• [Information supplied]:

_____

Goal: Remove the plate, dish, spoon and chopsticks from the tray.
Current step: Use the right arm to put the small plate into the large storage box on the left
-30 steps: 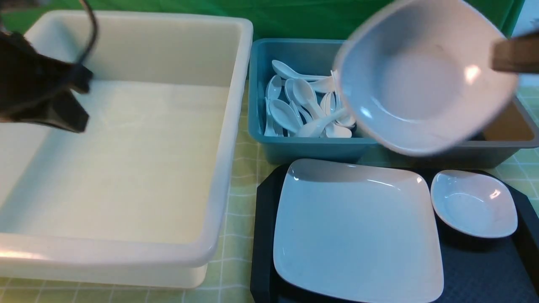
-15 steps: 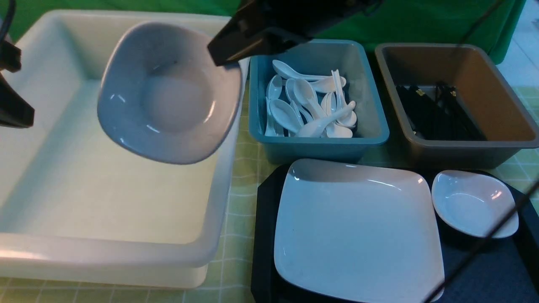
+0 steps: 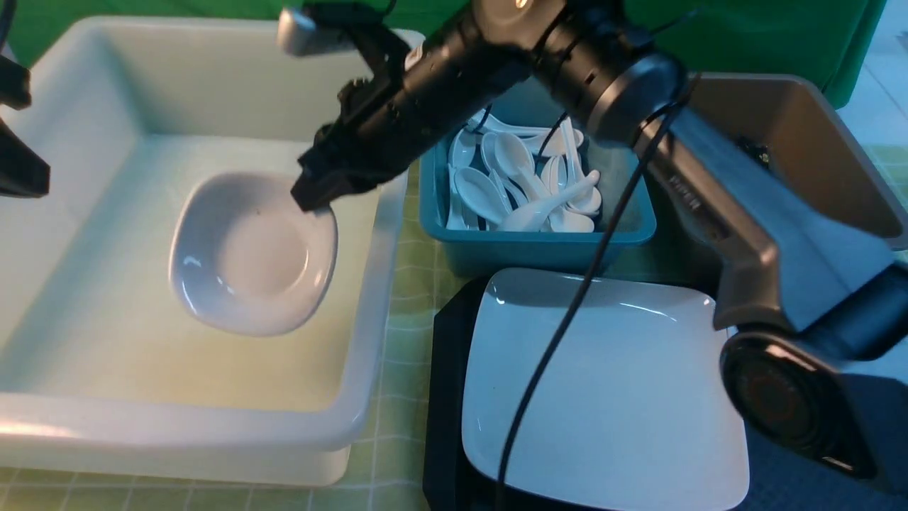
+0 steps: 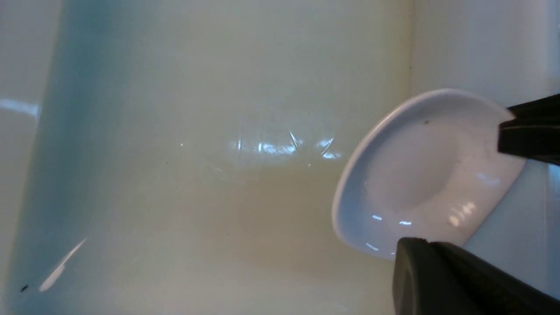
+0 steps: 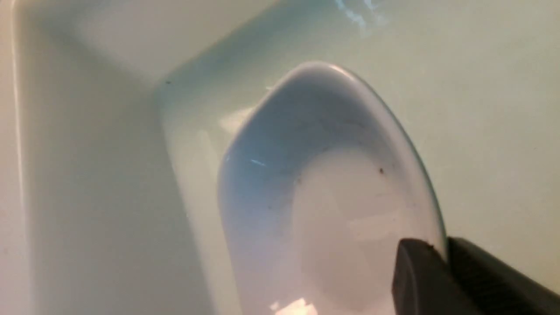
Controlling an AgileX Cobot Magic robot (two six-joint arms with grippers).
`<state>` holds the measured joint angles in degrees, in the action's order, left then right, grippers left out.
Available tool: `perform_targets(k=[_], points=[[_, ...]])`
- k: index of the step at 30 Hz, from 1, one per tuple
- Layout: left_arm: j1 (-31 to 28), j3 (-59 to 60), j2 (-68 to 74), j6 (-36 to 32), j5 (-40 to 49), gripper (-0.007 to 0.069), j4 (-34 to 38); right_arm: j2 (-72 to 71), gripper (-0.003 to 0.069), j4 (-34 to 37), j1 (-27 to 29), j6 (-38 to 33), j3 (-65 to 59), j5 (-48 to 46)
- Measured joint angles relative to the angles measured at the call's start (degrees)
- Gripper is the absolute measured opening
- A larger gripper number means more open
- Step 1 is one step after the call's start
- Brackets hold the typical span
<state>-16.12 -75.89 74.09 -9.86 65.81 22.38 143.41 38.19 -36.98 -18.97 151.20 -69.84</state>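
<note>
Firmly clamped on the upper-right rim of the dish (image 3: 248,259) with the right gripper (image 3: 312,199), tilting it low inside the big white tub (image 3: 379,284) at left-centre of the front view; touching the tub floor or not, impossible to tell. Parked at the far left edge, above that tub, with the left gripper (image 3: 25,177) pressed together on nothing visible. Farther out, at lower centre, leaving the plate (image 3: 603,383) flat on the tray (image 3: 441,397), just below a teal tub (image 3: 539,248) heaped with white spoons (image 3: 525,188).

My R arm (image 3: 709,184) reaches across leftward, R gripper (image 3: 312,199) clamped on dish (image 3: 248,262) rim; L gripper (image 3: 21,174) closed, far left.
</note>
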Motion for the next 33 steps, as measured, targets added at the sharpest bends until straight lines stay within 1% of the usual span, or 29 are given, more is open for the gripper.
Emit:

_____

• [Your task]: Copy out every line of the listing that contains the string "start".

• [Output of the task]:
- Measured joint angles relative to the angles measured at the call's start (degrees)
- Step 1 is one step after the call's start

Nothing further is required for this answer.